In 2023, the Social Security tax (also known as OASDI), is still going steady at 6.2 percent of an employee’s earnings. However, the maximum taxable earnings has increased to $147,000.This tax is paid concurrently by the employee and the employer, where the employer pays a matching contribution on a monthly basis. Payroll taxes can add up very quickly when building teams of personnel with technical backgrounds, and can catch many startup founders and CFOs off guard.

The criteria for being considered a qualified small business are two-fold:

  1. The company must have less than $5 million in gross receipts in the year the credit is claimed; and,
  2. They must not have any gross receipts five years prior to the year they are claiming a credit.

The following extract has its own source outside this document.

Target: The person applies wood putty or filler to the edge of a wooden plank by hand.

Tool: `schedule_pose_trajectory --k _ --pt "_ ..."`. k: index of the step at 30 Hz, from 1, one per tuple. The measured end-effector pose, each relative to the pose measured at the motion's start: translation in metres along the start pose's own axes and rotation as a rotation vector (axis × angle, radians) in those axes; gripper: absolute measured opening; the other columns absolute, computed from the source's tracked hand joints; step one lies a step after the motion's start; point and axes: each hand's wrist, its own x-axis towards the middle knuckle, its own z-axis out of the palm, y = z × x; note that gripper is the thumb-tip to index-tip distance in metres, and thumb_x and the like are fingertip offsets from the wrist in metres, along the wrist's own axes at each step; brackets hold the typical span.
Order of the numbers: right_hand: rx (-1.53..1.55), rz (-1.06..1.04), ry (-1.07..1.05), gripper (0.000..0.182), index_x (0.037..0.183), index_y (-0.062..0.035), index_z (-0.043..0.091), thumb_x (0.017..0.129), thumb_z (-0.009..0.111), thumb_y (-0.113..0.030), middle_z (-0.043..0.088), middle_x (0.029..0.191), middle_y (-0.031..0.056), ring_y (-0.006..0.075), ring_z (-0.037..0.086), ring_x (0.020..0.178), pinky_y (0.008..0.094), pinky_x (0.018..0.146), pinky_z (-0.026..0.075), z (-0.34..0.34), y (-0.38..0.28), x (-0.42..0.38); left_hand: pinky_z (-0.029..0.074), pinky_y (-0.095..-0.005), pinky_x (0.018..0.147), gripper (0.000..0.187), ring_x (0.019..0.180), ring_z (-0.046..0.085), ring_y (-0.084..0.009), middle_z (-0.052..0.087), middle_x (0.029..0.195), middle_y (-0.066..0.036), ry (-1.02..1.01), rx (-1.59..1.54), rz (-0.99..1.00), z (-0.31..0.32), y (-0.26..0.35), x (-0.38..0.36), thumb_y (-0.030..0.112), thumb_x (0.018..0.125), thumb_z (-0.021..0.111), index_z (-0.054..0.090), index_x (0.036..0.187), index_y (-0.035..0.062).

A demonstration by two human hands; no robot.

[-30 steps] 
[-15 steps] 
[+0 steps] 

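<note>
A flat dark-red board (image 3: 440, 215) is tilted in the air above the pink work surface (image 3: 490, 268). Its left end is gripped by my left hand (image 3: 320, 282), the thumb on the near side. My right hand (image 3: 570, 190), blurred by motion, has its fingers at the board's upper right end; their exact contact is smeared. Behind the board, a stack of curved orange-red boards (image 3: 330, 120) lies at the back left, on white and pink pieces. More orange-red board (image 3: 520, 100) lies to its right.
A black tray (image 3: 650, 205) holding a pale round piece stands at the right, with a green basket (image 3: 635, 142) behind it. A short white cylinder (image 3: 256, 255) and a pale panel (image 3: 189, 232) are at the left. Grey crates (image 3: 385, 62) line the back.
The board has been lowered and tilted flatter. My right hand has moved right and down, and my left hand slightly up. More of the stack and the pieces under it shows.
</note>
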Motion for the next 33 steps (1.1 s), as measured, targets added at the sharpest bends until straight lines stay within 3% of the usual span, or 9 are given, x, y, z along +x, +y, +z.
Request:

For startups filing their 2022 income tax returns, this would mean that they had less than $5 million reported as gross receipts while also not having any income reported on a tax return prior to 2017. (For example, even if you had interest income in 2016 or prior, you would be disqualified from the payroll tax offset.)

If a company is an eligible QSB and has qualified research expenses to generate an R&D credit as defined by Internal Revenue Code §41, the opportunity to keep more cash on hand can be hugely beneficial. In practice, many startup businesses claiming R&D credits can be found in the software development, FinTech, or life-science space, but the definition of qualified research in the Tax Code is very broad and can have far-reaching applicability (e.g., engineering, aerospace, and defense, mining, manufacturing, food processing, etc.).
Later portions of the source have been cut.